В толпе задвигались, заволновались. Тут же схватили старика на руки и стали подбрасывать. Большая борода Степана развевалась, как флаг на атаманских воротах во время сильного ветра. Галуны на воротнике и рукавах поблескивали тусклым серебряным блеском, надувались широкие темно-синие, с красными лампасами, шаровары, а фуражки на голове давно не было — ее снесло порывом ветра.
Потом качали Аполлона и Мирона, затем Матвея и, наконец, Ковалева.

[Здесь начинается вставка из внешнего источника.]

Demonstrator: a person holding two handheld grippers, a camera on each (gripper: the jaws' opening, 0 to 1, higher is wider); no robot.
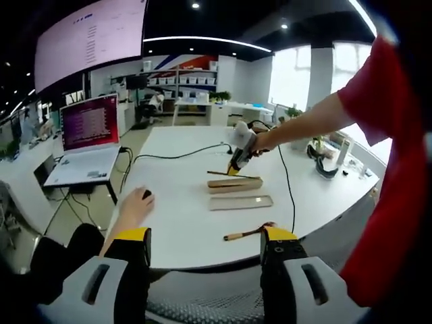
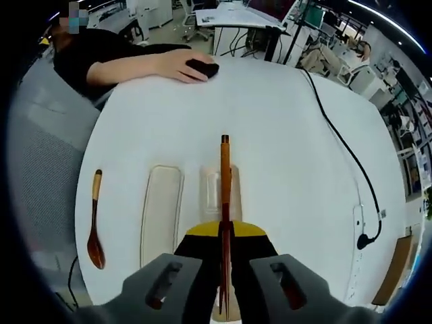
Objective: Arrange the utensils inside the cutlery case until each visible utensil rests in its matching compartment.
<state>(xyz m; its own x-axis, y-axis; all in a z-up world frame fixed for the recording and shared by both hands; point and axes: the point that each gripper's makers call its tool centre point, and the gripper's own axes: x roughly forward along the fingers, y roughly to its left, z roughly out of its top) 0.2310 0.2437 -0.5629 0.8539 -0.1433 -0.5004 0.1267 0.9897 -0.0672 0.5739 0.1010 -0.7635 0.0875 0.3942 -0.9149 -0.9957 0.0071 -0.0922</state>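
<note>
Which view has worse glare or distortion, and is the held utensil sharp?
Left gripper view: windows top right blow out, fisheye bends the white table. Right gripper view: even light, soft shadows; wooden fork in the right gripper sharp at its far end, blurrier near the jaws.

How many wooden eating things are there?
2 that show. A spoon lies on the white table, left of the clear lid. The right gripper pinches a wooden stick over the case.

On the table (image 2: 290, 169) in the right gripper view we list, left to right: spoon (image 2: 94, 223), lid (image 2: 160, 214), case (image 2: 209, 192). Chopsticks (image 2: 224, 202) lie above the case. A hand (image 2: 177, 66) on a mouse (image 2: 202, 67) lies at the far edge.
</note>
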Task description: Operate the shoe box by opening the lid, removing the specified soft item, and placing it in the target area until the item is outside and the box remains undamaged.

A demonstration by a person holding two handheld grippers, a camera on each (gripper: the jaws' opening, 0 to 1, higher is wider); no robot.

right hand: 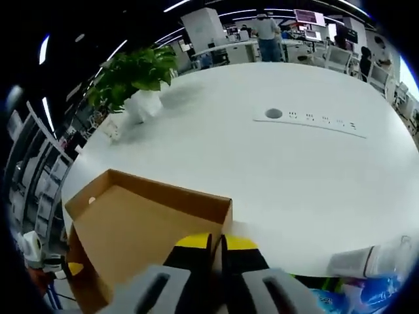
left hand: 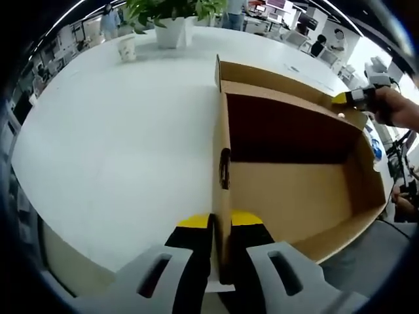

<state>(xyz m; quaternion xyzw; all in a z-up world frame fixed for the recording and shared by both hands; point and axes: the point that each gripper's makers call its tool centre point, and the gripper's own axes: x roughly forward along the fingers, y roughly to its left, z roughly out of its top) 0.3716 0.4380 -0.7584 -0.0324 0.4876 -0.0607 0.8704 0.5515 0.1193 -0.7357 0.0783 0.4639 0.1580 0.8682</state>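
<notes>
A brown cardboard shoe box (left hand: pixel 294 190) rests on the white table (left hand: pixel 111 144) with its hollow side open to me. The inside has a bare brown floor and a dark shadowed far wall. My left gripper (left hand: pixel 220 221) is shut on the near side wall, one yellow-tipped jaw on each face, just below an oval finger hole (left hand: pixel 224 168). My right gripper (left hand: pixel 344 99), held by a hand, pinches the far corner. In the right gripper view the right gripper (right hand: pixel 218 241) is shut on the box's rim (right hand: pixel 163 190). No soft item shows inside.
A potted plant (left hand: pixel 171 23) and a paper cup (left hand: pixel 127 47) stand at the table's far side. The right gripper view has the plant (right hand: pixel 134 82), a socket strip (right hand: pixel 308 121) set in the table, and plastic-wrapped items (right hand: pixel 373 261) at the lower right. People stand at distant desks.
</notes>
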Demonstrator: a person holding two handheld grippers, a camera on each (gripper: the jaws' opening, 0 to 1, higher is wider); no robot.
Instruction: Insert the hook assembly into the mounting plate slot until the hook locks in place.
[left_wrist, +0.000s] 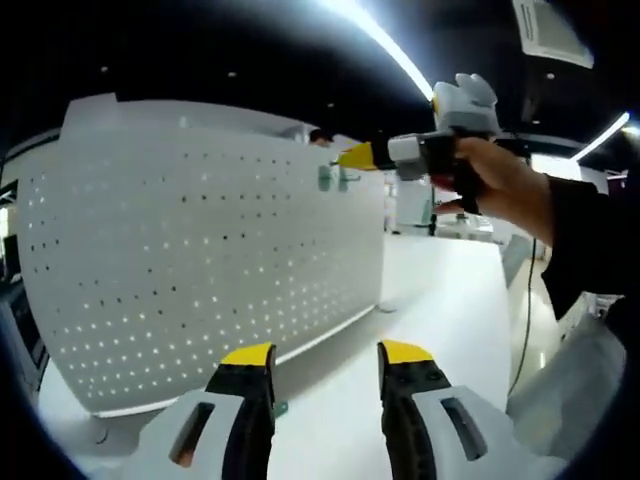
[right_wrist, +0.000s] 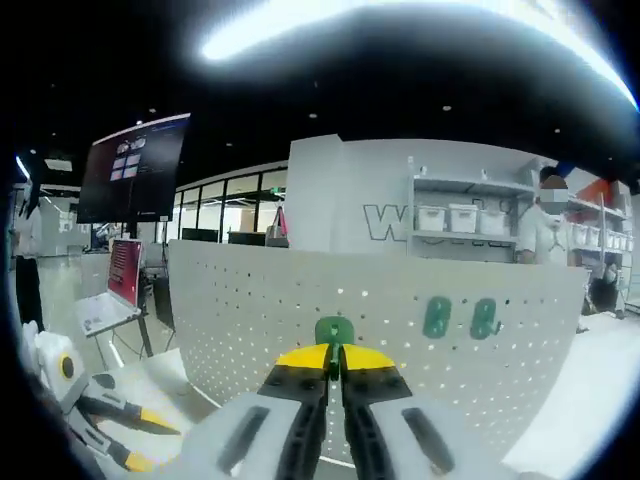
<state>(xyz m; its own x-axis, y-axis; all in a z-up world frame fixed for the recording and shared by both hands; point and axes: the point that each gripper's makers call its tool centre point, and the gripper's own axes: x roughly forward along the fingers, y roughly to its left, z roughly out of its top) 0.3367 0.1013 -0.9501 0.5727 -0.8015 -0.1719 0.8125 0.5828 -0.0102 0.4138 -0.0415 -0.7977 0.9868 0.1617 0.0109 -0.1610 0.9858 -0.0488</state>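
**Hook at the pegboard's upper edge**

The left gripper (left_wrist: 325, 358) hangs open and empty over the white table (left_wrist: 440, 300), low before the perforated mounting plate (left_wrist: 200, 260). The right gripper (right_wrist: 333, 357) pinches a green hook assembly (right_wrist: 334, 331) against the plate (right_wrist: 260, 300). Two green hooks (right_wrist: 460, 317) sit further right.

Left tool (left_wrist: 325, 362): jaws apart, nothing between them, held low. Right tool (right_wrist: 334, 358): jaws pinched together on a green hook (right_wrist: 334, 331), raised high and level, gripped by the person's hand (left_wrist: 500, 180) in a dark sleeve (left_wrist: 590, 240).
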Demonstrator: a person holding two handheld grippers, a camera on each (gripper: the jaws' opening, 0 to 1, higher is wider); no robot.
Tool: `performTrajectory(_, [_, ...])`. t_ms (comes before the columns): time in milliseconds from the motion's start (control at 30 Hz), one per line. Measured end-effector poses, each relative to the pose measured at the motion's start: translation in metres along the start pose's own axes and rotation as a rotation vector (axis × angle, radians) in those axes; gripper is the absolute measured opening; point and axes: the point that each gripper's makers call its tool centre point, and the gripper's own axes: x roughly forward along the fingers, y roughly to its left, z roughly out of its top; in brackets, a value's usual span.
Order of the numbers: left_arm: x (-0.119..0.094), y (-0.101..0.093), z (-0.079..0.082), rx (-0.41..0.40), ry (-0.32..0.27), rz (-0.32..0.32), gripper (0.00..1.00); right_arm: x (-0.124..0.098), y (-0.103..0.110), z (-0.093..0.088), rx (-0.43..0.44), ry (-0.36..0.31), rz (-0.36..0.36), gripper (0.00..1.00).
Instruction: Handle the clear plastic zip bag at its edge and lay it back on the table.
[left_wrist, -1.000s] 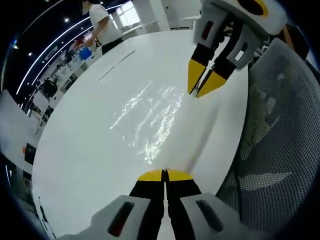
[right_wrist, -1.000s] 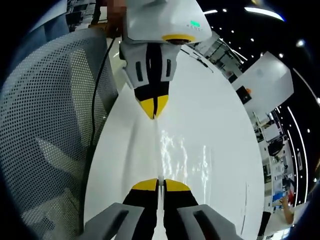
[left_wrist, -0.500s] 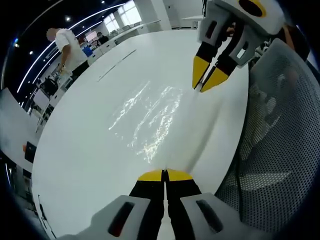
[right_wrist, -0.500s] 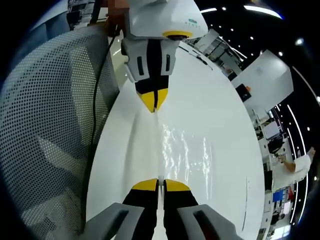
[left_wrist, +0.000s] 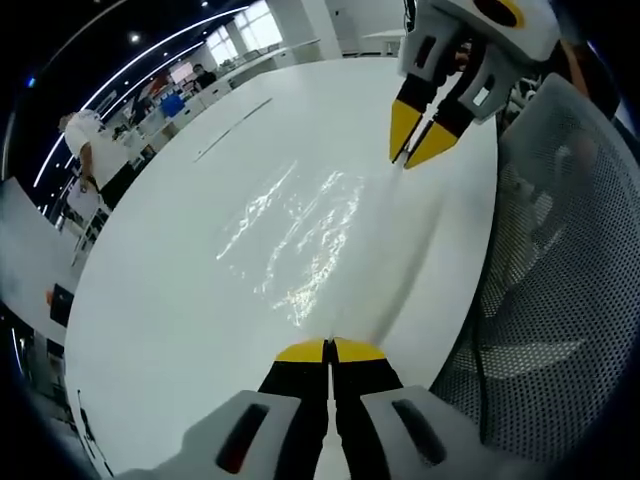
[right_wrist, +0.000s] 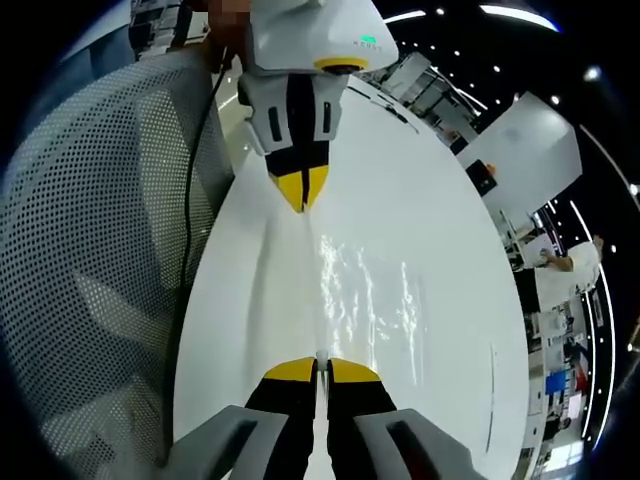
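A clear plastic zip bag (left_wrist: 300, 235) hangs taut just over the white table (left_wrist: 150, 300), showing mostly as bright glints. My left gripper (left_wrist: 328, 350) is shut on its near edge at the bottom of the left gripper view. At the far end my right gripper (left_wrist: 408, 162) pinches the same edge with its yellow fingers closed. In the right gripper view the bag (right_wrist: 365, 290) runs from my right gripper (right_wrist: 318, 368), shut on it, up to my left gripper (right_wrist: 303, 205), also shut on it. Whether the bag touches the table I cannot tell.
A grey mesh chair (left_wrist: 560, 300) stands against the table's near side, also the mesh chair (right_wrist: 90, 250) in the right gripper view. A thin dark line (left_wrist: 232, 130) lies far out on the table. A person in a white shirt (left_wrist: 88, 135) walks in the background.
The two grippers have drawn slightly apart along the bag's edge, both still shut on it. The person in the background has walked to the left.
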Motion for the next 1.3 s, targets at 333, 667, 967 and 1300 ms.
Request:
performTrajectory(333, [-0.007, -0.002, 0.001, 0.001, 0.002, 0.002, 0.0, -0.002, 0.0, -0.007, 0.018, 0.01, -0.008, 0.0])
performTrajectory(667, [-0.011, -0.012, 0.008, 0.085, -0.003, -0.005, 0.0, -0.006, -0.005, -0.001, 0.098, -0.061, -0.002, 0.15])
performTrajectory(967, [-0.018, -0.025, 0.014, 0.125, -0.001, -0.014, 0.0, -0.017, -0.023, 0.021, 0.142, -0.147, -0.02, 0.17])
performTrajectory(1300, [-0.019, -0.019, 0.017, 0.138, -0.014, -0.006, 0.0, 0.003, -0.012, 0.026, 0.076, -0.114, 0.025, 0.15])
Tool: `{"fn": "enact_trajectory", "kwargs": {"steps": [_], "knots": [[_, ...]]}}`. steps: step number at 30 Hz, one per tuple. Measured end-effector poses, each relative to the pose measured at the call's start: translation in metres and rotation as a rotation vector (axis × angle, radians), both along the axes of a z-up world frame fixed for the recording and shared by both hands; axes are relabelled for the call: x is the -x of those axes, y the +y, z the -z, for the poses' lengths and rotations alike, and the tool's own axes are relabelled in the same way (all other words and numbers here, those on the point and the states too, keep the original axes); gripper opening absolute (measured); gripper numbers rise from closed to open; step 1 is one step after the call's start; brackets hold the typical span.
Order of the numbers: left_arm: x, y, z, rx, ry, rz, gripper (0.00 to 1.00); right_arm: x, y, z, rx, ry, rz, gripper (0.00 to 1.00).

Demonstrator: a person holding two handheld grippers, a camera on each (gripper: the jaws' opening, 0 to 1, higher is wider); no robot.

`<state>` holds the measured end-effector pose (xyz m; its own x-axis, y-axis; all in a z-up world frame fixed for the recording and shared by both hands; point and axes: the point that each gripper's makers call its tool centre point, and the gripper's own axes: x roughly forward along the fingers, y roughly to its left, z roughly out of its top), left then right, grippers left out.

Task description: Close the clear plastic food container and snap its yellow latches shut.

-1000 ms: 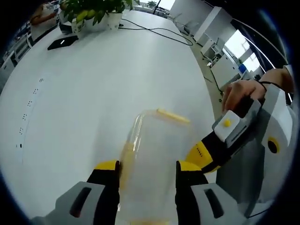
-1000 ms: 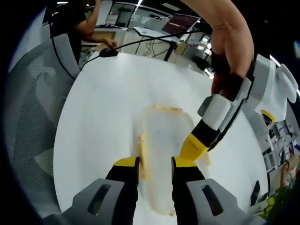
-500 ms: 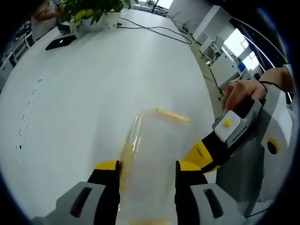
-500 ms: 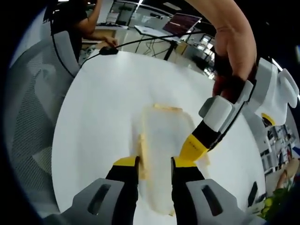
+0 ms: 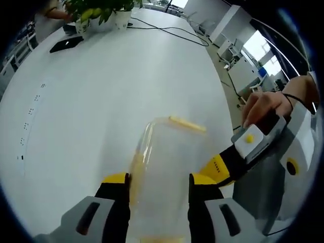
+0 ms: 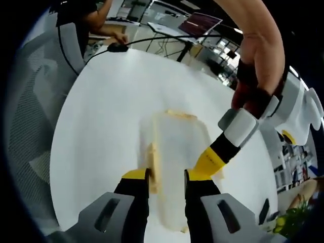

Окончилось чествование. Хвиной и Кирей ладонями вытирали мокрые, вспотевшие лица, а Федор Евсеев шумно посапывал — никак не мог отдышаться.
— Мишка Матренкин, скорей за стол — постановление писать! — позвал атаман, и около стола появился маленький казачишка с кучерявым чубом, с праздничной улыбкой на угреватом лице и в серых, глубоко сидящих глазах. — Садись и пиши покрасивей, потом помагарычимся немного, — сказал атаман Мишке, который, усевшись рядом с ним, вооружился пером и начал писать.
Пили магарыч у Степана, в просторной горнице, сидя вокруг раскладного длинного стола, уставленного пестрыми графинами, тарелками с яичницей и нарезанным пшеничным хлебом, чашками с кислым молоком и с квашеной капустой.